*What the exercise asks:*
Make an exact copy of the lines below.

*Data provided:*

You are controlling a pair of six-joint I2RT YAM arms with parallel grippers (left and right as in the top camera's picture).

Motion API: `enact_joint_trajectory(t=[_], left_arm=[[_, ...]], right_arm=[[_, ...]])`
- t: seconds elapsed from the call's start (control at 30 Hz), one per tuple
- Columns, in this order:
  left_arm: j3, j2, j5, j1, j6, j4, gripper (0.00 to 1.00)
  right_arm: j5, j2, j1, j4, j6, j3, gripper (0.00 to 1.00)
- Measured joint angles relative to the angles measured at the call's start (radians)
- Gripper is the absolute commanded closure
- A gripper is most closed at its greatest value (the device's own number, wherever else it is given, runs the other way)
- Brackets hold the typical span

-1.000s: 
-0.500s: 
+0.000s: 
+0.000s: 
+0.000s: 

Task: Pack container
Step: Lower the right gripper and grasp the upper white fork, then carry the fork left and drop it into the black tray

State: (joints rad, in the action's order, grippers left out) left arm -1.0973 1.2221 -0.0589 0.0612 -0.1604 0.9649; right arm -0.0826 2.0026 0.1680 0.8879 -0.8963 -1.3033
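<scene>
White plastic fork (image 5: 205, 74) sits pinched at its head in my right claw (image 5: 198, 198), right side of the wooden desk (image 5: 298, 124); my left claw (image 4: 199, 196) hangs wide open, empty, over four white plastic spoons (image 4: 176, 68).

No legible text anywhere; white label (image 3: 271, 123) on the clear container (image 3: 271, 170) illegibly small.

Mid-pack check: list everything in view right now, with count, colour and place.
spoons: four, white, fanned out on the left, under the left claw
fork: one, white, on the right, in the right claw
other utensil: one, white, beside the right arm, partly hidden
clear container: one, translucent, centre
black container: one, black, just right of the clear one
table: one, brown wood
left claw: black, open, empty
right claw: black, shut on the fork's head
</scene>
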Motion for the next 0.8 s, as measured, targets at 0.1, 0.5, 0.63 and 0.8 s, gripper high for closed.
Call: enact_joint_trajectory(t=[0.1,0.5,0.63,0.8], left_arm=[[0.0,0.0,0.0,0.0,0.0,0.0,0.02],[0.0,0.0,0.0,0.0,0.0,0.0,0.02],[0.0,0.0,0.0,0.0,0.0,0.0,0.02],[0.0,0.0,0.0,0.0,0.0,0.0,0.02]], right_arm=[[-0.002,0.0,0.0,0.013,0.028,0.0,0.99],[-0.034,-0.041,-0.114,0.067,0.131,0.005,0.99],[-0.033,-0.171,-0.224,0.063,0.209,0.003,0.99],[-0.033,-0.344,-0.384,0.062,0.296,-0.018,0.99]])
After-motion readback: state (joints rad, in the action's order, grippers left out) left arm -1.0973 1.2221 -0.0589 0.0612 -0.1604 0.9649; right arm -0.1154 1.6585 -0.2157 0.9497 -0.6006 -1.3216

*Exercise solution:*
You are controlling a pair of six-joint I2RT YAM arms with parallel grippers (left and right as in the top camera's picture).

Motion API: `enact_joint_trajectory(t=[_], left_arm=[[_, ...]], right_arm=[[_, ...]])`
- t: seconds elapsed from the call's start (control at 30 Hz), one per tuple
- Columns, in this order:
  left_arm: j3, j2, j5, j1, j6, j4, gripper (0.00 to 1.00)
  right_arm: j5, j2, j1, j4, j6, j3, gripper (0.00 to 1.00)
- Measured joint angles relative to the angles measured at the call's start (radians)
- Gripper is the absolute commanded closure
- A gripper is most closed at its greatest value (the device's own number, wherever else it is given, runs the other way)
- Brackets hold the typical span

-1.000s: 
-0.500s: 
+0.000s: 
+0.000s: 
+0.000s: 

Task: Pack container
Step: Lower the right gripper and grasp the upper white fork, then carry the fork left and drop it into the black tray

State: (joints rad, in the action's order, grippers left out) left arm -1.0973 1.2221 -0.0589 0.0612 -0.1604 0.9649; right arm -0.0826 2.0026 0.1680 0.8879 -0.8963 -1.3033
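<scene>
White plastic fork (image 5: 205, 74) sits pinched at its head in my right claw (image 5: 198, 198), right side of the wooden desk (image 5: 298, 124); my left claw (image 4: 199, 196) hangs wide open, empty, over four white plastic spoons (image 4: 176, 68).

No legible text anywhere; white label (image 3: 271, 123) on the clear container (image 3: 271, 170) illegibly small.

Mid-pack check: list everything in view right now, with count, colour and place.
spoons: four, white, fanned out on the left, under the left claw
fork: one, white, on the right, in the right claw
other utensil: one, white, beside the right arm, partly hidden
clear container: one, translucent, centre
black container: one, black, just right of the clear one
table: one, brown wood
left claw: black, open, empty
right claw: black, shut on the fork's head
</scene>
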Motion for the next 0.8 s, as measured, targets at 0.1, 0.5, 0.63 and 0.8 s, gripper high for closed.
Call: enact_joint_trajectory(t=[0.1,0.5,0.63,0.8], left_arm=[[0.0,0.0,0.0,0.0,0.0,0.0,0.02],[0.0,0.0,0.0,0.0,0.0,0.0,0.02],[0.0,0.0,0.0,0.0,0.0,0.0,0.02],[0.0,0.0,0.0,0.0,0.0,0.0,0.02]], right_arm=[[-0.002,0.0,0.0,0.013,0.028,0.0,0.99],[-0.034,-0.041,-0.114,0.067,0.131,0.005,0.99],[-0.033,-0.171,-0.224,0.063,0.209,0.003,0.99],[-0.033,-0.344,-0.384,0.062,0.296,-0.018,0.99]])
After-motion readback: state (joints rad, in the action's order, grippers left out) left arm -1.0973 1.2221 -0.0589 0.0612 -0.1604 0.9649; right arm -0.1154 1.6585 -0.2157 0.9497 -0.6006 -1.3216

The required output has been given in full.